The idea that the U.S. Mail may declare bankruptcy is just another sign of the gradual decline of another American institution, less a victim of the Great Recession than the advent of a world no one could have imagined decades ago.
If you listen to the pundits on the radio and scan the print media, you may have concluded that when Santa arrives at the headquarters of the United States Postal Service in Washington, he will find it sealed up like a tomb with a note affixed to the chimney:
Dear Santa and Helpers:
After 219 years of delivering the U.S. mail to the American people and service personnel and friends and families overseas, this was our last Christmas season. What will become of our 574,000 employees and their grayish-blue woolen uniforms, their saddle leather carrying bags, countless buildings and a fleet of 218,000 vehicles, I cannot say.
All future mail will be stamped “Return to Sender.” After Jan. 1, 2012, please use UPS, Federal Express, email or other modern ways to deliver your mail, packages and gifts. I, as postmaster general and, at one time, the last in line in the Order of Succession, will move to New York City, where I will share an apartment with former postal worker Newman (of “Seinfeld” fame), who now works for Federal Express.
Santa, whose mail service has long been the envy of the USPS, would be the last person to be surprised by the news. After all, the U.S. Mail — as it used to be called — has been in trouble for years. New technologies and private delivery companies have eaten away at its reserves.
The news that USPS is on the verge of bankruptcy — and will try to stave it off by closing half of its sorting centers, raising the price of first-class stamps by a cent and firing 100,000 people — will have little impact on a generation that uses electronic devices to communicate and has never set foot in a post office.
But when post offices are shuttered in rural areas and mail boxes in urban areas are removed, millions of Americans, especially the elderly, will find themselves confronted with a host of problems. Under the new plan, it will take three days for a first-class letter to arrive at its destination, and a week for time-sensitive magazines. Late fees will be the order of the day.
But for all Americans, the very idea that the U.S. Mail will most likely declare bankruptcy is just another sign of the gradual decline of another American institution, less a victim of the Great Recession than the advent of a world no one could have imagined decades ago.

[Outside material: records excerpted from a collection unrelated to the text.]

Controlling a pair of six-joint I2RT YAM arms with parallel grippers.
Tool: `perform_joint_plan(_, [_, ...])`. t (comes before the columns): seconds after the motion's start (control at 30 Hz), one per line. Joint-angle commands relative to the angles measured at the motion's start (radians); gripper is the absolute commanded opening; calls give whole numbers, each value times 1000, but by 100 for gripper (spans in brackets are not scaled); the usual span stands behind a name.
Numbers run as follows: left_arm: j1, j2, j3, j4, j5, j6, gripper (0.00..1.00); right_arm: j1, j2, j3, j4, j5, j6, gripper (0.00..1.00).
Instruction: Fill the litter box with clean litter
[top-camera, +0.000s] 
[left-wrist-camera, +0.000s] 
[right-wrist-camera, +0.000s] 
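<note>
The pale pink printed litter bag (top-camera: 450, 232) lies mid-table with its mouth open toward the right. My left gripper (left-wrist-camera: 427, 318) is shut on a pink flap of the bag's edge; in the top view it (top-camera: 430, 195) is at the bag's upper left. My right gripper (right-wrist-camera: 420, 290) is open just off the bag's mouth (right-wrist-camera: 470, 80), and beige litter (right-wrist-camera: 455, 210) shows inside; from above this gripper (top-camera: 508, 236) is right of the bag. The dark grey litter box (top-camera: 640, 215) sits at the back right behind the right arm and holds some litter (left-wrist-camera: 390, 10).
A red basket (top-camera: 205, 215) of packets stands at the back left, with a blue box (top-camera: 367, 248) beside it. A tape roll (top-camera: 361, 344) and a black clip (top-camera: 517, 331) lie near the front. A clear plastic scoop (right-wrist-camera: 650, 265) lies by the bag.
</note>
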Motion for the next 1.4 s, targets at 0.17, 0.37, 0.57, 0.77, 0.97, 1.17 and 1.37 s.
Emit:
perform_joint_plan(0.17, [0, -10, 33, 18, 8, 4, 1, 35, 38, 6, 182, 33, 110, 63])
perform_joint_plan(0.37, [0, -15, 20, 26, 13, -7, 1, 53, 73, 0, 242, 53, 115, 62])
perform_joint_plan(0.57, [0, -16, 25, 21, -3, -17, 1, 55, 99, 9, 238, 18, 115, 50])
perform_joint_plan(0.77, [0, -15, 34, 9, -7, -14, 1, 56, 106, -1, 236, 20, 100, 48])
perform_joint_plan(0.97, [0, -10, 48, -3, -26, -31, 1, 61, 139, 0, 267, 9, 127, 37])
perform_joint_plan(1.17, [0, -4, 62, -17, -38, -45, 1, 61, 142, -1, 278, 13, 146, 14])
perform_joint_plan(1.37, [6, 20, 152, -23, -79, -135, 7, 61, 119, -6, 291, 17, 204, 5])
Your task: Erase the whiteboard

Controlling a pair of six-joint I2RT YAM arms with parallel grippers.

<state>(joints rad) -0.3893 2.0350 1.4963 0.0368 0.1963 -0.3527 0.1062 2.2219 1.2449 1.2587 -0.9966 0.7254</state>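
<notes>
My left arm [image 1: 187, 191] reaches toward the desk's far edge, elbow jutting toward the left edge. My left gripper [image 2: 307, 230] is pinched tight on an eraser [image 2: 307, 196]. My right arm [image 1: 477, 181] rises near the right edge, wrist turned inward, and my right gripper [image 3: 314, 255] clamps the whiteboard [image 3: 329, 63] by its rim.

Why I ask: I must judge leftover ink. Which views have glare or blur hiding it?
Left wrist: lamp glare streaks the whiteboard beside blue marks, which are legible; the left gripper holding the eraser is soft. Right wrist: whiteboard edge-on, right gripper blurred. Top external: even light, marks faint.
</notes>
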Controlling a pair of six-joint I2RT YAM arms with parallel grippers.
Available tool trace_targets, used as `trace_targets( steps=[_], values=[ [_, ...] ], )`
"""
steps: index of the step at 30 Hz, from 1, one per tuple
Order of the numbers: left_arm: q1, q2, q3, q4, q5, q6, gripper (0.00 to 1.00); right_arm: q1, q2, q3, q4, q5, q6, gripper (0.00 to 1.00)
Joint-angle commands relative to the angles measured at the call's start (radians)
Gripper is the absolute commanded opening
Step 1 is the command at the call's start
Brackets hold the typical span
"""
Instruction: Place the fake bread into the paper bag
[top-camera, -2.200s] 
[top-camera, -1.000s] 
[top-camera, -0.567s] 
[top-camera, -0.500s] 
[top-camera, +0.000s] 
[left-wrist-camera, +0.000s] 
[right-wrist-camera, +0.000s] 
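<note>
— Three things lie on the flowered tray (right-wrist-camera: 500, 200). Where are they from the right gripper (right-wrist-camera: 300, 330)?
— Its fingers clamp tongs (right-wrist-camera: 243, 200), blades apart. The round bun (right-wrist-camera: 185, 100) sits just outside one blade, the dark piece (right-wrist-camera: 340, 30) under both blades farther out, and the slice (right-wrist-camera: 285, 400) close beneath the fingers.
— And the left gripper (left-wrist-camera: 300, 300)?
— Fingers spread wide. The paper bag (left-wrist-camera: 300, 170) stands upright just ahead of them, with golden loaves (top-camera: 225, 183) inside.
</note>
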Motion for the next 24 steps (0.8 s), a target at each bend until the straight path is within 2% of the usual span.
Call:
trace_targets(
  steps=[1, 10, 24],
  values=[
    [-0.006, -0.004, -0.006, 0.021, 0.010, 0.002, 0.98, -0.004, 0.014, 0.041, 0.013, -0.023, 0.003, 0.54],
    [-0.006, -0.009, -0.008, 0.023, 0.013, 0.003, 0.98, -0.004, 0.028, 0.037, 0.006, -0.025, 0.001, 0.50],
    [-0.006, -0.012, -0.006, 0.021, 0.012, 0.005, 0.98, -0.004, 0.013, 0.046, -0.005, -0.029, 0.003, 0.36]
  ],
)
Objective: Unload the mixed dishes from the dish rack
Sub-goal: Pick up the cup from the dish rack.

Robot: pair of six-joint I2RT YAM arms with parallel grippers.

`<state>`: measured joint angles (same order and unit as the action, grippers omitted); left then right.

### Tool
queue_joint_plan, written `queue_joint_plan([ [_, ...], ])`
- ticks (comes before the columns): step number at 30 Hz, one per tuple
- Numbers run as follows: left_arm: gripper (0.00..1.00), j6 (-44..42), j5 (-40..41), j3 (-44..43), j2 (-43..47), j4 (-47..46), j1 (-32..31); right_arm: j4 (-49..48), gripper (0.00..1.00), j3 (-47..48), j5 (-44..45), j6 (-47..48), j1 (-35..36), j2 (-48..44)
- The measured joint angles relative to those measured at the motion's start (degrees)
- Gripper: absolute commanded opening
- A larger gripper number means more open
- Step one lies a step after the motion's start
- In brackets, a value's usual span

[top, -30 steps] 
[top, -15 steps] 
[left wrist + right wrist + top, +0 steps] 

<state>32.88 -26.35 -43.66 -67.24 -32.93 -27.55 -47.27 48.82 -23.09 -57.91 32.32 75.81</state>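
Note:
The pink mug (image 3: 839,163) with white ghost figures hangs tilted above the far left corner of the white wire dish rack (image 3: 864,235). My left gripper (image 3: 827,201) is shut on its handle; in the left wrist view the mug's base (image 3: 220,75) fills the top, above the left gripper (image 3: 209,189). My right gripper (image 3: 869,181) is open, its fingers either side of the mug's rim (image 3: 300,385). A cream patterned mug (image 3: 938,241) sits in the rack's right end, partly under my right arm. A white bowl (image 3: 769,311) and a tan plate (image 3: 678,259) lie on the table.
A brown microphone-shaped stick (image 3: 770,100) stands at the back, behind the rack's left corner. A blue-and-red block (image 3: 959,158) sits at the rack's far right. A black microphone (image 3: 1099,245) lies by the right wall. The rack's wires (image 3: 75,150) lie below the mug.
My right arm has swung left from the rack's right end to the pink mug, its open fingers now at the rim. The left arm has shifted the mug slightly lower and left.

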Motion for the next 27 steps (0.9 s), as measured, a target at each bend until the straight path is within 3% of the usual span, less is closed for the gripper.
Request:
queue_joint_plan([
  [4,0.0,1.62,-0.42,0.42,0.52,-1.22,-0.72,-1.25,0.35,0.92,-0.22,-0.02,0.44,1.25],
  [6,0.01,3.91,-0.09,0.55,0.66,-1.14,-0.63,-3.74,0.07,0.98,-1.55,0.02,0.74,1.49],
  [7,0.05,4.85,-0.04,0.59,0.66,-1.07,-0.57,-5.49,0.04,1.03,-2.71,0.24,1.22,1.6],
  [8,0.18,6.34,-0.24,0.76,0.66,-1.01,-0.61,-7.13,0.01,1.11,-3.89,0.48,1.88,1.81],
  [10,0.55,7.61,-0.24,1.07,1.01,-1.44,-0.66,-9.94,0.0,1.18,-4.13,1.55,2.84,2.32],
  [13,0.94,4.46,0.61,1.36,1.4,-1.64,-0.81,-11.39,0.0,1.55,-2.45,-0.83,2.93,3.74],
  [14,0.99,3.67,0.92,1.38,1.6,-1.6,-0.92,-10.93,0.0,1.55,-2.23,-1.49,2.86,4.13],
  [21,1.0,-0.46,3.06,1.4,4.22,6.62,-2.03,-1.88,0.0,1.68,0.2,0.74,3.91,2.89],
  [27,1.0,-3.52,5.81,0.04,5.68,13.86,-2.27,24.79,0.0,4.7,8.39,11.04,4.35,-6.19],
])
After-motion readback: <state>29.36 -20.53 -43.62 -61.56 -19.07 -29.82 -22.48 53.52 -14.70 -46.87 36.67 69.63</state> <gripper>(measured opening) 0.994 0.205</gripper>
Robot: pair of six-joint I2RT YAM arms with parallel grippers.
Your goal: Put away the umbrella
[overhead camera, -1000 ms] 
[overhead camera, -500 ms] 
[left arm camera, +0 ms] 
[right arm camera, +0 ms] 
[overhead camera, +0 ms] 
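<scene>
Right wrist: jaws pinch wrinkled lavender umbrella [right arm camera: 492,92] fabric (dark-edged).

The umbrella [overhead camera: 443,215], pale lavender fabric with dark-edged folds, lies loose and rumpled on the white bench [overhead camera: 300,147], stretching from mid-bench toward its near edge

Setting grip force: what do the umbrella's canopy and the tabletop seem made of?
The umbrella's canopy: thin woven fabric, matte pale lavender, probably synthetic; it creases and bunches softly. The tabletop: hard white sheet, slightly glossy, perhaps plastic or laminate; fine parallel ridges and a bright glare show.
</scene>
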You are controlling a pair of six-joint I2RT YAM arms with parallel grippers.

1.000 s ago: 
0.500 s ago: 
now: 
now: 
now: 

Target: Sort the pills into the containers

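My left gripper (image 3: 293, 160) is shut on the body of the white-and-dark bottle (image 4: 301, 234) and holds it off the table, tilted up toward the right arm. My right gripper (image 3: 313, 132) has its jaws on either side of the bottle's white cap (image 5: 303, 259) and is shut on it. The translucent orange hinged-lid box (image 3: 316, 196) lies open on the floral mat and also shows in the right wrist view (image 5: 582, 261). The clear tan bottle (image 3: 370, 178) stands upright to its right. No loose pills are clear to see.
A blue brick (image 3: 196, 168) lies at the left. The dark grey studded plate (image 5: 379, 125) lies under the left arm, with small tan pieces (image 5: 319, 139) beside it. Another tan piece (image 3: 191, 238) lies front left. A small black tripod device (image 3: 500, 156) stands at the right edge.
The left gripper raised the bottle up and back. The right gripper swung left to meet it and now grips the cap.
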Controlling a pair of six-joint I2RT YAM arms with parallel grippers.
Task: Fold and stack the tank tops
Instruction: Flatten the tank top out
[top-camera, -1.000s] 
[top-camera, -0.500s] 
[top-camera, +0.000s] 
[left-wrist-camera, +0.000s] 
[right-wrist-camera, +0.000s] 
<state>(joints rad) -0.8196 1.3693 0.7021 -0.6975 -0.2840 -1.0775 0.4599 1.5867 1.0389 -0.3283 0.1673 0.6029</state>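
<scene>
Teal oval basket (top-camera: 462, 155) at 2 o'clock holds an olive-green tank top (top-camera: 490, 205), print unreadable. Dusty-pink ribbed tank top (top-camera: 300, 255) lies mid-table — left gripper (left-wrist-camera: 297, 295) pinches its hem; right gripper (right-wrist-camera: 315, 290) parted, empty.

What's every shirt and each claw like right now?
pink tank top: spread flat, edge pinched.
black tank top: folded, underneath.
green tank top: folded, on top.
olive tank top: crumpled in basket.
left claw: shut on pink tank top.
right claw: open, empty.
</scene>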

USPS may have to turn to Congress for a bailout, which is the last thing our representatives are inclined to do, all the more so in an election year with the bailouts of the Great Recession still questioned by millions. Technological advances in communication will only accelerate in coming years, and fewer and fewer people will use stamps. In fact, revenue from postage stamps has declined 27 percent in just a few years. While stamps used to be the main source of revenue, today, money is made in the shipping of parcels.
Short of complete privatization, perhaps one solution to the ills of USPS is to use the massive fleets of military planes to carry the mail, since, as a semi-governmental agency, Congress still has a major hand in the future of USPS. Some people have suggested that one way to raise revenues is to permit people to place their images on stamps for a price, but that would be akin to rearranging the deck chairs on the RMS Titanic. By the way, RMS (Royal Mail Ship) was a lucrative contract in its day.
A small and more efficient postal office may be at hand. We may see a very different institution that has caught up with the 21st century. A year from now, even Santa may be surprised.
Sander A. Diamond is a professor of history at Keuka College in New York.